2 Don’t type in all caps
In Internet terms, typing in all caps looks like shouting. Need further incentive to lay off the caps lock? You may trigger spam filters.
3 Lay off the exclamation points
I know you’re excited! Seriously!!! But you can convey excitement without exclamation points. (Golly gee! Save those for when you’re really exclaiming.) Exclamation point mania is another spam filter trigger, so use them sparingly and never, ever two or more at the end of a sentence. Unless you’re a preteen. Then have at it.
4 Keep it simple
The ideal email is brief and gets directly to the point. Write emails like that and everyone will love you and you’ll be super popular. (Okay, maybe not. But at least no one will complain about your annoying email habits.) If your message is complex, with lots of moving parts, consider writing a detailed brief and attaching it as a Google Doc or pdf. But . . .

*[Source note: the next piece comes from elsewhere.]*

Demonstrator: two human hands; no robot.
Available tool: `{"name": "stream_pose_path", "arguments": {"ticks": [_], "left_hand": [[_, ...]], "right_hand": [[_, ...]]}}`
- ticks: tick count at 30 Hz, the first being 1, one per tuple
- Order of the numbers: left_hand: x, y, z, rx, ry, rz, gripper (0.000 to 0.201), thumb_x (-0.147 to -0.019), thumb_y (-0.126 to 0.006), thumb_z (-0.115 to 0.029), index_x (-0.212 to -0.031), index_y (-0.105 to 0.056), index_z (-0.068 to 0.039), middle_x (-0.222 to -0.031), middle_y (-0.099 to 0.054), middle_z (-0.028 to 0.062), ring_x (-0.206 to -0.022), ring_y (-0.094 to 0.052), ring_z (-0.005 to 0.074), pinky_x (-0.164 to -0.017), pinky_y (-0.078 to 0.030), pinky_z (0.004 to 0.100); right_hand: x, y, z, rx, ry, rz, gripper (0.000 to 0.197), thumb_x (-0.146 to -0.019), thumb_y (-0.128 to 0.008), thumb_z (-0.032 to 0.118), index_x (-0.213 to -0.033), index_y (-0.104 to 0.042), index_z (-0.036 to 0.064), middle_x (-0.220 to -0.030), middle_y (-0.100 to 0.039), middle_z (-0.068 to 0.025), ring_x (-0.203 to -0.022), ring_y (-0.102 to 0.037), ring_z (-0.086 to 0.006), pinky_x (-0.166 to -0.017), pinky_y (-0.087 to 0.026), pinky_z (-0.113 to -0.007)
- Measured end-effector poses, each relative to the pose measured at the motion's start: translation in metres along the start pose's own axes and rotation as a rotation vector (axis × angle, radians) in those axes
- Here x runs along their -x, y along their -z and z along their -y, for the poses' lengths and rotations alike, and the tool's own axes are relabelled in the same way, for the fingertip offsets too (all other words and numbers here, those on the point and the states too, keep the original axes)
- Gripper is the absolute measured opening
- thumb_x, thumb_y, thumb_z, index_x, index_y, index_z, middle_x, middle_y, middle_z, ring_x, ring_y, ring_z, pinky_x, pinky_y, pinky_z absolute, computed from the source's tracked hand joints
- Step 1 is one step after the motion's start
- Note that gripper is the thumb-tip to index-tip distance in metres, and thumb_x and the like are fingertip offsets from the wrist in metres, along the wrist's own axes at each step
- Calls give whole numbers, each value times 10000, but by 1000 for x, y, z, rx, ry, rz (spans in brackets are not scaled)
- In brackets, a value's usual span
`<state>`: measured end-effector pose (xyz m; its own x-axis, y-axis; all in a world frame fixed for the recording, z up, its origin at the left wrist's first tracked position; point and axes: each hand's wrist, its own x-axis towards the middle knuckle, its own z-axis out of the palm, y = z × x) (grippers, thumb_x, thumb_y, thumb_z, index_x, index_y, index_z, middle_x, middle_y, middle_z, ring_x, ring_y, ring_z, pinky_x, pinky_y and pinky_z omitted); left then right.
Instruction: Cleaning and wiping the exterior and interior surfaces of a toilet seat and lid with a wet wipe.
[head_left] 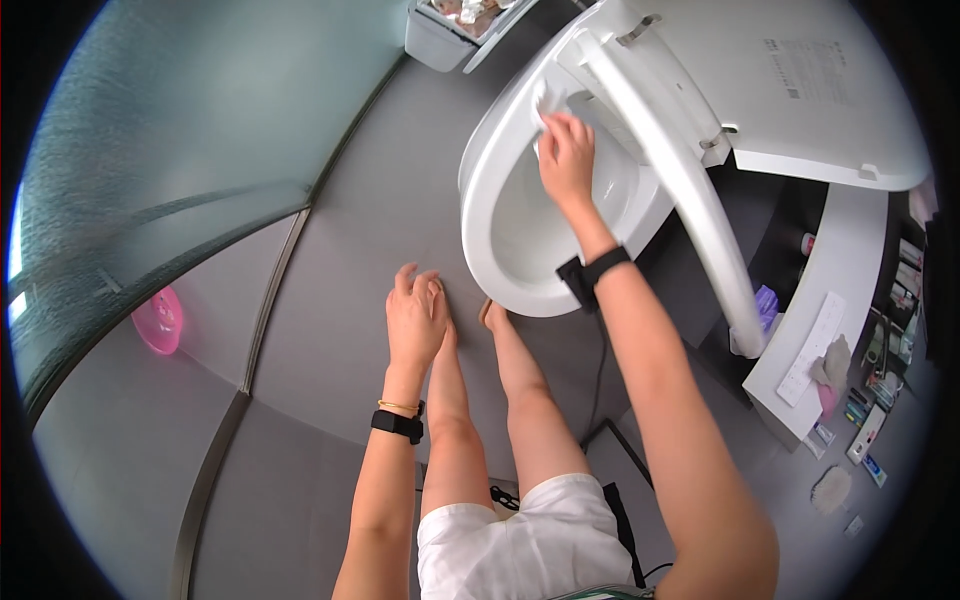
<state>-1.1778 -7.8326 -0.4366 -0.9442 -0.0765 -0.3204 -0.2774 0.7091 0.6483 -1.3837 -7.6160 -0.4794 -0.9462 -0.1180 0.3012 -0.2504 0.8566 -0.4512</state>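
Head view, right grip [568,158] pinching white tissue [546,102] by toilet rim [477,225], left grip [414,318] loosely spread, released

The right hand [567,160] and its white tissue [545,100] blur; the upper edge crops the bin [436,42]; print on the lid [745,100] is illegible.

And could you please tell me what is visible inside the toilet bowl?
Its white inner wall shows; whatever lies behind the right hand is covered and cannot be seen.
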Motion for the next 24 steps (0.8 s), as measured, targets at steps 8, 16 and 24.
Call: {"name": "stream_pose_path", "arguments": {"ticks": [8, 16, 24], "left_hand": [[-6, -2, 20, 131, 133, 2, 280, -826, -607, -92, -1102, -576, -54, -1268, -468, 154, -963, -588, 305, -815, -493, 384], [-21, 1, 1, 167, 142, 7, 275, -833, -597, -82, -1107, -579, -59, -1258, -472, 136, -960, -582, 252, -827, -485, 363], [9, -2, 6, 138, 184, 38, 263, -849, -595, -70, -1111, -576, -53, -1254, -479, 128, -955, -579, 240, -823, -482, 353]], "right_hand": [[66, -48, 30, -129, 219, 277, 371, -784, -534, 19, -1074, -683, 198, -1119, -538, -93, -1032, -488, -286, -913, -402, -385], [207, 53, -12, -129, 706, 996, 180, -781, -558, 129, -946, -625, 108, -1081, -553, 17, -1035, -509, -194, -855, -436, -339], [209, 139, -103, 1, 420, 1047, 142, -848, -531, 139, -954, -619, 109, -1031, -536, 11, -1001, -517, -215, -859, -436, -363]]}}
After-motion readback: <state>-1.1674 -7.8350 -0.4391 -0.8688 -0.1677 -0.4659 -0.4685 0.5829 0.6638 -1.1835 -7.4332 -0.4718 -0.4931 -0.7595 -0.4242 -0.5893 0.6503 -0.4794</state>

5 Ask before you send attachments
These days, we’re all wary about opening email attachments, even from known sources. And we have good reason to be. If you must send an attachment, give the recipient a heads-up to let them know it’s coming.
6 Use the auto-responder sparingly
Vacation auto-responders are fine. (Just don’t forget to either have them turn off “automagically” or turn them off manually when you get back to the office.) But auto-responders saying things like “Hey, I got your email. I’ll get back to you soon!” are pointless. They might also let spammers know they’ve reached a valid email address—double trouble!
7 Use professional-sounding greetings
Unless you know the recipient very well, and this is a style you’re both accustomed to, don’t begin professional emails with greetings like “hey” or “yo.” “Hello” or “hi” are usually fine. Use “dear” in formal business correspondence.
8 Use professional-sounding sign-offs
Keep it classy. Here are some best practices.
9 Use humor with caution
A well-timed bit of humor can make an email memorable. It can also sink it like the Titanic. You may think you’ve served up a clever quip, but your wit could be lost in translation. Save the funny stuff for people you know well—they get you.
10 Don’t be annoying with follow-ups
Avoid sending a barrage of follow-up emails. If a contact isn’t responding and you really need a response, consider making a phone call if that’s possible. In all other matters, if your carefully crafted follow-up doesn’t get a response after one or two tries, assume the recipient isn’t interested.
11 Be careful what you forward
There are cases when it’s fine to forward an email—if the sender reached the wrong contact or you need to add someone to the conversation, for example. But don’t forward sensitive or confidential emails. If you have any doubt that the sender would want the conversation shared, ask permission before you bring someone else into the loop.
In a Grammarly poll, 67 percent responded that typos in work emails are a no-no. To avoid looking like you lack attention to detail, proofread thoroughly before you hit Send. No one ever regretted spending a little extra time polishing their writing.